Preparation by the parliamentary groups
Once copies of the bill have been distributed, the bill is considered by the parliamentary groups. The parliamentary groups are also divided into working groups or working parties for specific subject areas, although these differ slightly from the areas of competence of the federal ministries. The above-mentioned bill was therefore first considered by the Members specialising in financial and family affairs in each parliamentary group. Members need to specialise in a particular subject because the parliamentary groups are required to deal not only with bills of this kind but also with numerous other bills on a wide range of different subjects. It would therefore be completely impracticable for each of them to be considered by all the Members at the same time. The Bundestag has no other option but to divide its work according to subject matter into different areas which largely reflect the specific areas of competence of the federal ministries. This applies both to the Bundestag’s specialised committees and to the parliamentary groups’ working groups or working parties.

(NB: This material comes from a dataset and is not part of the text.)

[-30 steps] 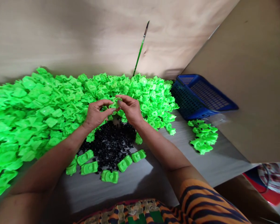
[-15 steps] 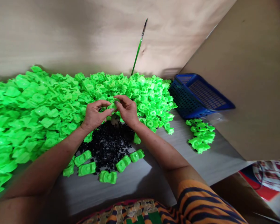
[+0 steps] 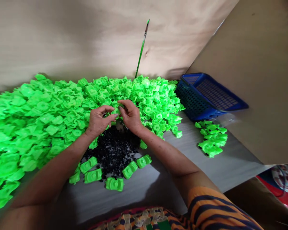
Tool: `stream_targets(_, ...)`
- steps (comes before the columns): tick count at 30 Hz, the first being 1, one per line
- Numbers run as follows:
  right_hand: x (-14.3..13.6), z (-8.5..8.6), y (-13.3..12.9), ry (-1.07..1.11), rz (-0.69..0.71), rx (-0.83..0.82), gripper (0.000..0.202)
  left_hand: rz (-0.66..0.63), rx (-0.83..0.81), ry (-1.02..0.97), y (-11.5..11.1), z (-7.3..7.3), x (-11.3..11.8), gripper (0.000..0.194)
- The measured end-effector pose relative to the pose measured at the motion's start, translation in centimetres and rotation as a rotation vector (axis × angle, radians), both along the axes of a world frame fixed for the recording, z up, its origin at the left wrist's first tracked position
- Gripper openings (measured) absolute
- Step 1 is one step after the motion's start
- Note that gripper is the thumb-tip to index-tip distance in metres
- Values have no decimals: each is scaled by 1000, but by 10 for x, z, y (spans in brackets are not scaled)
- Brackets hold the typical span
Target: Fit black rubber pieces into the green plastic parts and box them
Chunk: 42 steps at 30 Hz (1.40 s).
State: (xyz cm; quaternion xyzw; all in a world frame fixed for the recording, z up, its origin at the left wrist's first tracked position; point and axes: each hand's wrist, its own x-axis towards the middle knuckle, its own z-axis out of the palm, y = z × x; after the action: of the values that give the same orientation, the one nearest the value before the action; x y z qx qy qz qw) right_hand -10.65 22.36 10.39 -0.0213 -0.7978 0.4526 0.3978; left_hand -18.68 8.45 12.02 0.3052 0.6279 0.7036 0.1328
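Both my hands meet over the middle of the table, with a green plastic toy car body (image 3: 115, 108) pinched between them. My left hand (image 3: 99, 119) grips its left side with thumb and fingers, and my right hand (image 3: 131, 115) holds its right side. My fingers hide much of the piece. Below them lies a heap of small black plastic parts (image 3: 115, 151), too fine to make out singly. Several green car bodies (image 3: 114, 184) lie in an arc along the near edge of that heap. A large pile of green car bodies (image 3: 60, 111) spreads behind and left.
A blue plastic basket (image 3: 199, 105) stands tilted at the back right. Close by, a small group of green cars with dark parts (image 3: 212, 140) sits on the grey table (image 3: 180, 163). A thin green stick (image 3: 141, 52) leans against the wooden back wall (image 3: 86, 38).
The view has shifted slightly, so the table things appear a little further right. Both hands stay together on the car body, with the fingers moved only slightly.
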Motion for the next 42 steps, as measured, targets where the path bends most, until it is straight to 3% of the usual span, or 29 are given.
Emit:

Each parliamentary group first has to decide what position it plans to take on a particular bill - whether or not the bill is urgent, when it should be given its first reading in the plenary, which member of the parliamentary group should speak on it, which member might act as rapporteur at the committee stage, and so on. Once the parliamentary groups have given the bill their initial consideration, the Council of Elders of the German Bundestag decides the date on which the bill will be given its first reading in the plenary. The Council of Elders fulfils an important function as a steering body in the Bundestag. Since its membership has to reflect the relative strengths of the parliamentary groups, the Council of Elders comprises more members from the large parliamentary groups than from the smaller ones. Thus, the relative strengths of the political parties represented in the Bundestag are reflected on a smaller scale in the Council of Elders, just as in the other committees, commissions and bodies of the Bundestag. However, this does not mean, for example, that the Council of Elders can take a majority decision to put a Government bill on the agenda immediately, whilst delaying or completely preventing deliberation on an opposition bill. In fact, the Rules of Procedure of the German Bundestag specifically state that the Council of Elders is not a decision-making body on matters of this sort. Hence it does not take majority decisions but has to find solutions which are acceptable to all the parliamentary groups. Although the proposals made by the Council of Elders can be rejected in the plenary of the Bundestag and replaced by other decisions, agreements reached in the Council of Elders are usually accepted by the Bundestag because all the political parties are represented on the Council of Elders and can thus be confident that their interests are safeguarded. The Rules of Procedure also protect the interests of minority parties, in particular by stipulating that each parliamentary group is entitled to have a bill it presents placed on the agenda and discussed within three weeks.